Directions for this task:
The reply should contain every entry exactly as given, with no pictures in it.

Stored items from a collection:
BEGIN
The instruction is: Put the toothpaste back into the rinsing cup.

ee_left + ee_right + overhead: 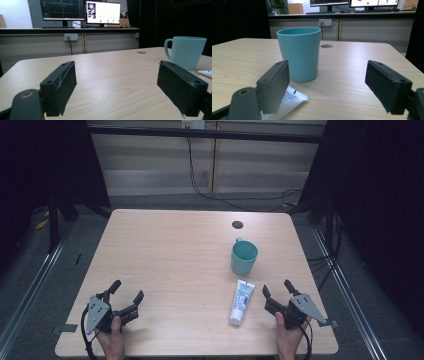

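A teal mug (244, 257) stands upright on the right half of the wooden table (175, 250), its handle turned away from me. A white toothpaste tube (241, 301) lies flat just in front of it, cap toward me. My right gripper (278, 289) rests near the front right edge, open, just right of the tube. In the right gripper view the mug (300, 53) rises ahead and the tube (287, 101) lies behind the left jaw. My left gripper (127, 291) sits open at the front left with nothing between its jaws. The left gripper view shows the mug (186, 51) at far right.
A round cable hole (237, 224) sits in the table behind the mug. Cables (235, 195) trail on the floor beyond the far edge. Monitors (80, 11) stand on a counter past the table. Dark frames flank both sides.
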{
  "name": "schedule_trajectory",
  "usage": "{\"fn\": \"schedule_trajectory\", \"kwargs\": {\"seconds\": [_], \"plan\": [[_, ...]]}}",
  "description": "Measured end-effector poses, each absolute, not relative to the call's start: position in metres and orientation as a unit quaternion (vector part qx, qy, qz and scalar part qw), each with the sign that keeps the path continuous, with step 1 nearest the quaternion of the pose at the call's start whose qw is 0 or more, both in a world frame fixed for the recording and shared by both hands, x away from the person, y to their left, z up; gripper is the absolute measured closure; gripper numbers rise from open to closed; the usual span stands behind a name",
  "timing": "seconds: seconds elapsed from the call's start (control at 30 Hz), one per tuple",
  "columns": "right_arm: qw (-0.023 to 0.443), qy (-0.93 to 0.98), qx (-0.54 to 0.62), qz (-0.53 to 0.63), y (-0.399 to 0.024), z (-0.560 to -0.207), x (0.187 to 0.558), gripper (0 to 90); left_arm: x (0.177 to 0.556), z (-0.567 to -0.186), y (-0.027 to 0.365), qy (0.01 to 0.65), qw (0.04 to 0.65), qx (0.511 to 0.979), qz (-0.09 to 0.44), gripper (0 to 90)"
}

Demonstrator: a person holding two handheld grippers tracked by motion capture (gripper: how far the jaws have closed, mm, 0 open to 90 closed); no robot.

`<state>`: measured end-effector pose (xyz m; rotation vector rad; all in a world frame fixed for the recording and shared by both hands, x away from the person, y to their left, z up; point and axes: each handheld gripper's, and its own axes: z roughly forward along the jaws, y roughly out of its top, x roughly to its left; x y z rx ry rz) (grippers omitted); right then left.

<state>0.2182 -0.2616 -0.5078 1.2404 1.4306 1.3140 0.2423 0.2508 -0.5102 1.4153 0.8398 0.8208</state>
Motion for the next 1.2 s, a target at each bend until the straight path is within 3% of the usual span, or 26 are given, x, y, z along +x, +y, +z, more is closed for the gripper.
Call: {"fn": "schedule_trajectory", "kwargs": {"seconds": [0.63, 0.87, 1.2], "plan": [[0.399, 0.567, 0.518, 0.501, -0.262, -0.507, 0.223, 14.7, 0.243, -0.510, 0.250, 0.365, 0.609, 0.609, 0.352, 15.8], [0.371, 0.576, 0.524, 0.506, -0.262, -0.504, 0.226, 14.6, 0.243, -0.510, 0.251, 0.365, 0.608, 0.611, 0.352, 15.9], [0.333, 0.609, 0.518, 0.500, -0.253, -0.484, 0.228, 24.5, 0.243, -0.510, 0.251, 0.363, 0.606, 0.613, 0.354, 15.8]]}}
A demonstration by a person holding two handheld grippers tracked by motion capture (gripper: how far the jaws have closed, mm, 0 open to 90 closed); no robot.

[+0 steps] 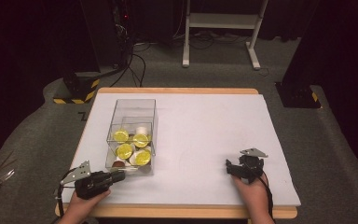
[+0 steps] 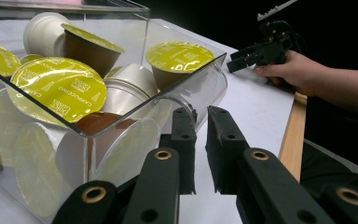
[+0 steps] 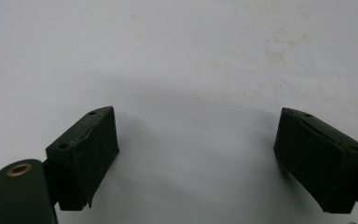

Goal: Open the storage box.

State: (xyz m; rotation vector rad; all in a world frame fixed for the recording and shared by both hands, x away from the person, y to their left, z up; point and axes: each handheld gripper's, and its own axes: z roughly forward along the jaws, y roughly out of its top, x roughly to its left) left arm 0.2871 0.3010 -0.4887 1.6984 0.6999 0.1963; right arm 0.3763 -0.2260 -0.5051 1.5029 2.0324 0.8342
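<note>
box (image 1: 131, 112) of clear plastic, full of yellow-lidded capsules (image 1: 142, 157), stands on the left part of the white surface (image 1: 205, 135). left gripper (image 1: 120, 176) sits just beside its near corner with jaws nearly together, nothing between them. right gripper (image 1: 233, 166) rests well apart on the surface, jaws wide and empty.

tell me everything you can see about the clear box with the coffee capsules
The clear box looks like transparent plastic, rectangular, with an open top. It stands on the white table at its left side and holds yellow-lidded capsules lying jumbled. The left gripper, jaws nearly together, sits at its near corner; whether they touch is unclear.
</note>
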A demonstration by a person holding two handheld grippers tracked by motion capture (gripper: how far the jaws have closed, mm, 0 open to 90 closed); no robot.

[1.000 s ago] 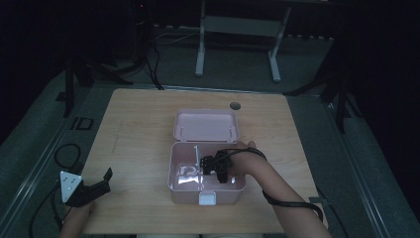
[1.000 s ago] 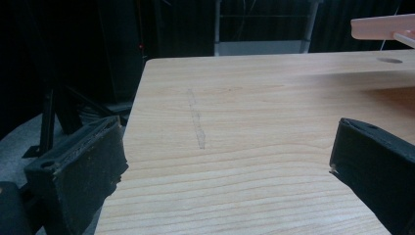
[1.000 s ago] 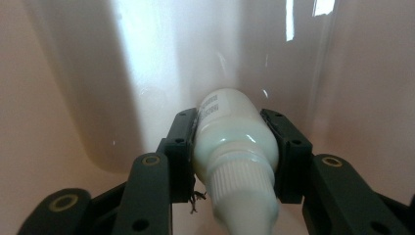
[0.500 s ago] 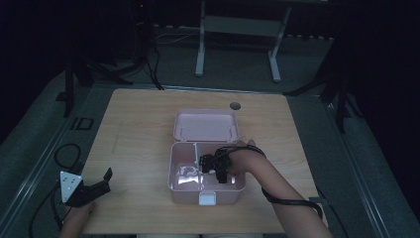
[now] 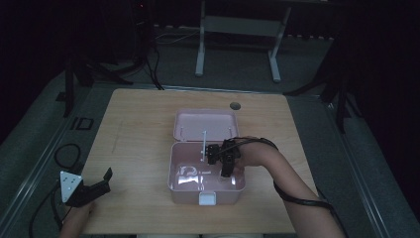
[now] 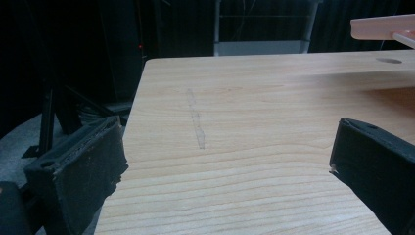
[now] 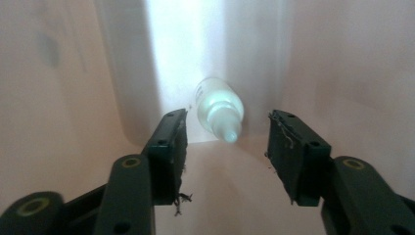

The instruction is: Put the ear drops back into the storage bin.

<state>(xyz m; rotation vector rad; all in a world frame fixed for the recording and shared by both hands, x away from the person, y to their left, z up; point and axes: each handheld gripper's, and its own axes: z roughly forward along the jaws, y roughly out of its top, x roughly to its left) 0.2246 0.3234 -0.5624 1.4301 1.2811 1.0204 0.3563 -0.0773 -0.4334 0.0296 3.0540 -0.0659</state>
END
Written reply:
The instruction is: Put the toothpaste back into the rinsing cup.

ee_left + ee_right + overhead: 

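A teal mug (244, 257) stands upright on the right half of the wooden table (175, 250), its handle turned away from me. A white toothpaste tube (241, 301) lies flat just in front of it, cap toward me. My right gripper (278, 289) rests near the front right edge, open, just right of the tube. In the right gripper view the mug (300, 53) rises ahead and the tube (287, 101) lies behind the left jaw. My left gripper (127, 291) sits open at the front left with nothing between its jaws. The left gripper view shows the mug (186, 51) at far right.
A round cable hole (237, 224) sits in the table behind the mug. Cables (235, 195) trail on the floor beyond the far edge. Monitors (80, 11) stand on a counter past the table. Dark frames flank both sides.
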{
  "name": "schedule_trajectory",
  "usage": "{\"fn\": \"schedule_trajectory\", \"kwargs\": {\"seconds\": [_], \"plan\": [[_, ...]]}}",
  "description": "Measured end-effector poses, each absolute, not relative to the call's start: position in metres and orientation as a unit quaternion (vector part qx, qy, qz and scalar part qw), each with the sign that keeps the path continuous, with step 1 nearest the quaternion of the pose at the call's start whose qw is 0 or more, both in a world frame fixed for the recording and shared by both hands, x away from the person, y to their left, z up; gripper is the absolute measured closure; gripper numbers rise from open to closed; the usual span stands behind a name",
  "timing": "seconds: seconds elapsed from the call's start (control at 30 Hz), one per tuple",
  "columns": "right_arm: qw (-0.023 to 0.443), qy (-0.93 to 0.98), qx (-0.54 to 0.62), qz (-0.53 to 0.63), y (-0.399 to 0.024), z (-0.560 to -0.207), x (0.187 to 0.558), gripper (0 to 90); left_arm: x (0.177 to 0.556), z (-0.567 to -0.186), y (-0.027 to 0.365), qy (0.01 to 0.65), qw (0.04 to 0.65), qx (0.511 to 0.979), qz (-0.09 to 0.44), gripper (0 to 90)"
}

Demonstrator: a person holding two handheld grippers tracked by motion capture (gripper: how far the jaws have closed, mm, 0 open to 90 closed); no robot.

`<state>`: measured end-effector pose (xyz m; rotation vector rad; all in a world frame fixed for the recording and shared by both hands, x away from the person, y to their left, z up; point and axes: each handheld gripper's, and its own axes: z roughly forward along the jaws, y roughly out of its top, x roughly to its left; x y z rx ry rz) (grippers omitted); right then left.

<state>0.2182 -0.2616 -0.5078 1.2404 1.4306 1.3140 0.2423 0.2508 -0.5102 1.4153 0.8398 0.8208</state>
Motion for the next 1.2 s, a target at each bend until the straight path is within 3% of the usual span, or 26 are given, x, y, z along +x, +y, +z, more is closed for the gripper.
Call: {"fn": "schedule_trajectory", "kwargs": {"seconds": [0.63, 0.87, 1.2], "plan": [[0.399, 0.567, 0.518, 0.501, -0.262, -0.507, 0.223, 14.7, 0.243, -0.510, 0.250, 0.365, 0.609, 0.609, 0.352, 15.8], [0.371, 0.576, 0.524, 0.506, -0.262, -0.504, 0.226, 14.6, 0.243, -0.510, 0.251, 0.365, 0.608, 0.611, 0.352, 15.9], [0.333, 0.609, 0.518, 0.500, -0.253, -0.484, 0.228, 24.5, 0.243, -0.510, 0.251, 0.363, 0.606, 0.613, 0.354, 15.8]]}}
A demonstration by a person holding two handheld grippers tracked by motion capture (gripper: how far the jaws have closed, mm, 0 open to 90 closed); no robot.

[+0 steps] 
[+0 steps] 
[+0 steps] 

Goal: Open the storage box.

State: (xyz m; rotation vector rad; all in a world frame fixed for the recording and shared by both hands, x away from the person, y to their left, z up; point and axes: each handheld gripper's, and its own axes: z roughly forward along the jaws, y roughly out of its top, x roughly to its left) left arm 0.2871 0.3010 -0.4887 1.6984 0.6999 0.1963; right arm 0.3763 -0.2260 -0.5051 1.5029 2.0324 0.8342
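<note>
box (image 1: 131, 112) of clear plastic, full of yellow-lidded capsules (image 1: 142, 157), stands on the left part of the white surface (image 1: 205, 135). left gripper (image 1: 120, 176) sits just beside its near corner with jaws nearly together, nothing between them. right gripper (image 1: 233, 166) rests well apart on the surface, jaws wide and empty.

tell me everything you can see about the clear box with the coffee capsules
The clear box looks like transparent plastic, rectangular, with an open top. It stands on the white table at its left side and holds yellow-lidded capsules lying jumbled. The left gripper, jaws nearly together, sits at its near corner; whether they touch is unclear.
</note>
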A demonstration by a person holding two handheld grippers tracked by motion capture (gripper: how far the jaws have closed, mm, 0 open to 90 closed); no robot.

[1.000 s ago] 
[1.000 s ago] 
[1.000 s ago] 
[0.500 s ago] 
[now] 
[now] 
[now] 

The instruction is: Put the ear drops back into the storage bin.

<state>(xyz m; rotation vector rad; all in a world frame fixed for the recording and shared by both hands, x away from the person, y to their left, z up; point and axes: each handheld gripper's, and its own axes: z roughly forward along the jaws, y roughly out of its top, x roughly to its left) 0.2246 0.3234 -0.5624 1.4301 1.2811 1.0204 0.3563 -0.0773 -0.4334 0.0296 3.0540 -0.0659</state>

This output has been given in full.